Return a copy of every line in the data below that contains "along".

..........

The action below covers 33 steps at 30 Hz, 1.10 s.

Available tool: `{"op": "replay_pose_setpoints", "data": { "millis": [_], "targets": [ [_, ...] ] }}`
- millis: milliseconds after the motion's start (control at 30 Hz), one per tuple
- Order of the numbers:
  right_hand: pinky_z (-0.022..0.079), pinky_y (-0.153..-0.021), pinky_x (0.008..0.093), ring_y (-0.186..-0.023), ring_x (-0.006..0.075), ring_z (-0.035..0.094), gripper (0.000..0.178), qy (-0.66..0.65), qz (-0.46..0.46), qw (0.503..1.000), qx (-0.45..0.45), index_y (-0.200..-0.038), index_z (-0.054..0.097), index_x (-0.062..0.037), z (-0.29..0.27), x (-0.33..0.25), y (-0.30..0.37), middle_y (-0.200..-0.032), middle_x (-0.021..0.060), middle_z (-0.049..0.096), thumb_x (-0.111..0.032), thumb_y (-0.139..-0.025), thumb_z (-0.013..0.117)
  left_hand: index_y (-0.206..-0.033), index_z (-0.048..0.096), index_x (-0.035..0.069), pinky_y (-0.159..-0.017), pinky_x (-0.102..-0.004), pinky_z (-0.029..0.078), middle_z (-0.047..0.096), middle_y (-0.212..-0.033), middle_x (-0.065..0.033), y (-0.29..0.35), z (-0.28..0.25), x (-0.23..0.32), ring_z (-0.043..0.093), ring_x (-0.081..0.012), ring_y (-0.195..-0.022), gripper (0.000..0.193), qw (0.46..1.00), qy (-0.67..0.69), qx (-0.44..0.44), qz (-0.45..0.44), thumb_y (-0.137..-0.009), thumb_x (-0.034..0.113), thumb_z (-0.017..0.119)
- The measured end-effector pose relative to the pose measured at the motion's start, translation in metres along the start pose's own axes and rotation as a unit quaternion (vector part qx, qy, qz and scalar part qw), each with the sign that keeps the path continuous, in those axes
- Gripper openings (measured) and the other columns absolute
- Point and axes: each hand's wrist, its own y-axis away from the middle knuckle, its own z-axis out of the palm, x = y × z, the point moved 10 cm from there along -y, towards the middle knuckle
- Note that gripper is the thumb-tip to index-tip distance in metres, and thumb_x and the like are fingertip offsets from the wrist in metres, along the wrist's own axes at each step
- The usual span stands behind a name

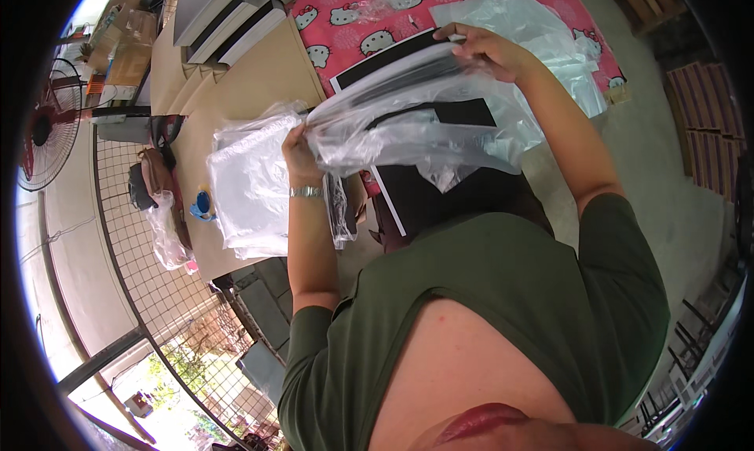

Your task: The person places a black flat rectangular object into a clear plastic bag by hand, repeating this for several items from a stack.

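Note:
My left hand (298,149), a watch on its wrist, pinches the near end of a clear plastic bag (424,125). My right hand (487,47) grips the bag's far end together with a flat black item with a white edge (393,58) that lies partly inside it. A second flat black item (440,200) rests below the bag on my lap. Just left of my left hand, a stack of clear plastic bags (251,184) lies on a brown cardboard sheet (251,82).
A pink cloth with a cartoon cat pattern (353,19) lies at the top, with loose plastic (542,35) on it. A stack of flat black and white items (228,19) is at the top left. A blue tape roll (203,205), a wire mesh fence (157,278) and a fan (47,137) are on the left.

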Motion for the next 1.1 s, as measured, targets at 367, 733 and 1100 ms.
{"op": "replay_pose_setpoints", "data": {
  "millis": [367,733,1100],
  "targets": [
    [0.047,-0.071,0.0428,-0.08,0.0346,0.061,0.027,0.705,-0.039,0.652,0.276,-0.088,0.062,0.0003,-0.056,-0.008,-0.099,-0.085,0.0162,0.063,-0.02,-0.075,0.051,-0.096,0.057,0.003,-0.049,-0.0263,0.037,0.052,-0.071,-0.0009,-0.119,-0.018,0.025,0.045,-0.0111,-0.058,0.027,0.813,-0.538,0.206,0.085,-0.079,0.024,0.059],
    [0.044,-0.068,0.029,-0.074,0.0144,0.056,0.019,0.313,-0.112,0.919,0.214,-0.095,0.06,-0.0002,0.087,-0.203,0.043,-0.083,0.0061,0.063,-0.009,-0.082,0.05,-0.095,0.063,0.006,-0.049,-0.0223,0.034,0.049,-0.068,0.0037,0.084,0.11,0.168,0.042,-0.0052,-0.055,0.032,0.842,-0.489,0.144,0.178,-0.083,0.035,0.057],
    [0.041,-0.055,0.0207,-0.066,0.009,0.056,0.017,0.143,0.084,0.986,-0.022,-0.087,0.063,0.0024,0.164,-0.142,0.21,-0.072,0.0056,0.061,-0.007,-0.074,0.066,-0.075,0.066,-0.005,-0.037,-0.0226,0.02,0.042,-0.042,0.002,0.284,0.151,0.106,0.032,-0.0047,-0.037,0.02,0.838,-0.544,-0.021,-0.037,-0.076,0.012,0.056]
  ]
}}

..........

### RESPONSE BOX
- The measured end-effector pose relative to the pose measured at the motion's start, translation in metres along the start pose's own axes and rotation as a unit quaternion (vector part qx, qy, qz and scalar part qw), each with the sign that keeps the path continuous, in those axes
- Point and axes: each hand's wrist, its own y-axis away from the middle knuckle, its own z-axis out of the palm, x = y × z, the point moved 10 cm from there along -y, towards the middle knuckle
- Note that gripper is the thumb-tip to index-tip distance in metres, and thumb_x and the like are fingertip offsets from the wrist in metres, along the wrist's own axes at each step

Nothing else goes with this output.